Hackivistes aguerris, militants des libertés individuelles et grand public s’étaient donnés rendez-vous à la Bellevilloise le 3 septembre en fin d’après-midi pour une Prairie des Hackers plutôt achalandée: une « chiffrofête » (un atelier cryptopartie ou un café vie privée), la projection-débat du documentaire dédié aux lanceurs d’alerte et hackers, Les gardiens du nouveau monde, et des échanges autour de la protection des données personnelles, des nouveaux espaces de citoyenneté et de l’avenir de la démocratie.

Petite mise en bouche avec « La petite crypto dans la prairie », un atelier vie privé pour apprendre à sécuriser ses communications et faire respecter son droit à l’anonymat, mené par Okhin, qui revendique l’étiquette de « crypto-terroriste » et réprouve celle de hacker. Il préfère d’ailleurs le terme de chiffrofête (contraction de chiffrement et fête) à celui de cryptopartie, « trop à la mode ». Ça tombe bien, l’ambiance est bon enfant. Pendant ces ateliers informels qui fleurissent un peu partout depuis 2012, les hacktivistes interviennent pour balayer les préjugés et partager avec le profane des outils simples pour chiffrer les échanges informatiques au quotidien. « Ces questions parlent à beaucoup de gens, c’est dans l’air du temps. Je suis heureusement surpris de voir autant de personnes autour de la soixantaine », constate Sébastien Tézé, producteur du film Les gardiens du nouveau monde à l’arrivée des premiers visiteurs.

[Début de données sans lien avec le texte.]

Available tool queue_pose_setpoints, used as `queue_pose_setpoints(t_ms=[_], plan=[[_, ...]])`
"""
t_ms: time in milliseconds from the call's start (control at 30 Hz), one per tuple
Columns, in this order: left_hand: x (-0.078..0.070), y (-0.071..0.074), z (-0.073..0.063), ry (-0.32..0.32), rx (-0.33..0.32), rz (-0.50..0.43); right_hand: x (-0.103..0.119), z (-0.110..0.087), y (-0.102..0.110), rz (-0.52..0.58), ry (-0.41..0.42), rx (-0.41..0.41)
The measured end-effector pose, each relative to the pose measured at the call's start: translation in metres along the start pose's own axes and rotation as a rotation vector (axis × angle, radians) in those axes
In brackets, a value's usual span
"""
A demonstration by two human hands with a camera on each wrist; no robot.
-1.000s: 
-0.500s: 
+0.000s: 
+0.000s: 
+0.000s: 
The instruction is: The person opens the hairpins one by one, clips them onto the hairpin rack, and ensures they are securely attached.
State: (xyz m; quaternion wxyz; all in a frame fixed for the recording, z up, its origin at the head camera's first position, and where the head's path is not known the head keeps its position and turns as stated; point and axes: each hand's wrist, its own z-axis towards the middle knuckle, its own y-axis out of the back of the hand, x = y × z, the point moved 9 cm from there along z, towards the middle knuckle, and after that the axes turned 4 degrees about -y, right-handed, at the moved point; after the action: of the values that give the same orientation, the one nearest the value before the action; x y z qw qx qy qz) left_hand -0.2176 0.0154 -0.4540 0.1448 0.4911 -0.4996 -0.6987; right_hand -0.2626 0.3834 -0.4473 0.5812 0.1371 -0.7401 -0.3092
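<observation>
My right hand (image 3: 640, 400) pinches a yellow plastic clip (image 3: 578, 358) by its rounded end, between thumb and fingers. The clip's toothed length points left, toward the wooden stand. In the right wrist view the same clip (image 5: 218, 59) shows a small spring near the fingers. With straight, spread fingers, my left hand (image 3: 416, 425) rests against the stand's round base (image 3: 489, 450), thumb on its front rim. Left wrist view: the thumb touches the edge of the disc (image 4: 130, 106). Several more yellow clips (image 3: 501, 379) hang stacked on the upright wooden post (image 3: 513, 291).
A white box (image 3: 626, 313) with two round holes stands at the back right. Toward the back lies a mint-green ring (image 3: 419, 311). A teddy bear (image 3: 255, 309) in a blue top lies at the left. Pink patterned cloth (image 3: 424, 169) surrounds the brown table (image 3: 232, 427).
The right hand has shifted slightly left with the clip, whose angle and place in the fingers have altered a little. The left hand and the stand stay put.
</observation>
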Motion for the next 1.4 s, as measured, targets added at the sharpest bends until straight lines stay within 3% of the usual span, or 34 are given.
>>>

Extrait des «Gardiens du nouveau monde», Okhin et une militante à Tunis. © Les Films d’un jour

Mamie Nova, le geek et la voisine

Très vite, la jungle artificielle de la Grrrrande prairie de la Bellevilloise est envahie par une foule insolite. PC portable à la main (comme le précisait la consigne) les futurs chiffreurs se télescopent en mode embouteillage. Les chaises manquent. Face à l’affluence d’une centaine de personnes, l’atelier se scinde en trois groupes. Pas de programme spécifique imposé par les animateurs, parmi lesquels Okhin et la journaliste Amaelle Guiton, mais des réponses au coup par coup sur la protection de la vie privée et la sécurisation des données. Les questions fusent. « Et comment j’installe une clé PGP sur Mac ? », « GPG Tools marche bien. » Quelques visages se font perplexes. Une dame au chignon bien mis prend consciencieusement des notes dans son carnet tandis qu’une jeune femme fronce les sourcils.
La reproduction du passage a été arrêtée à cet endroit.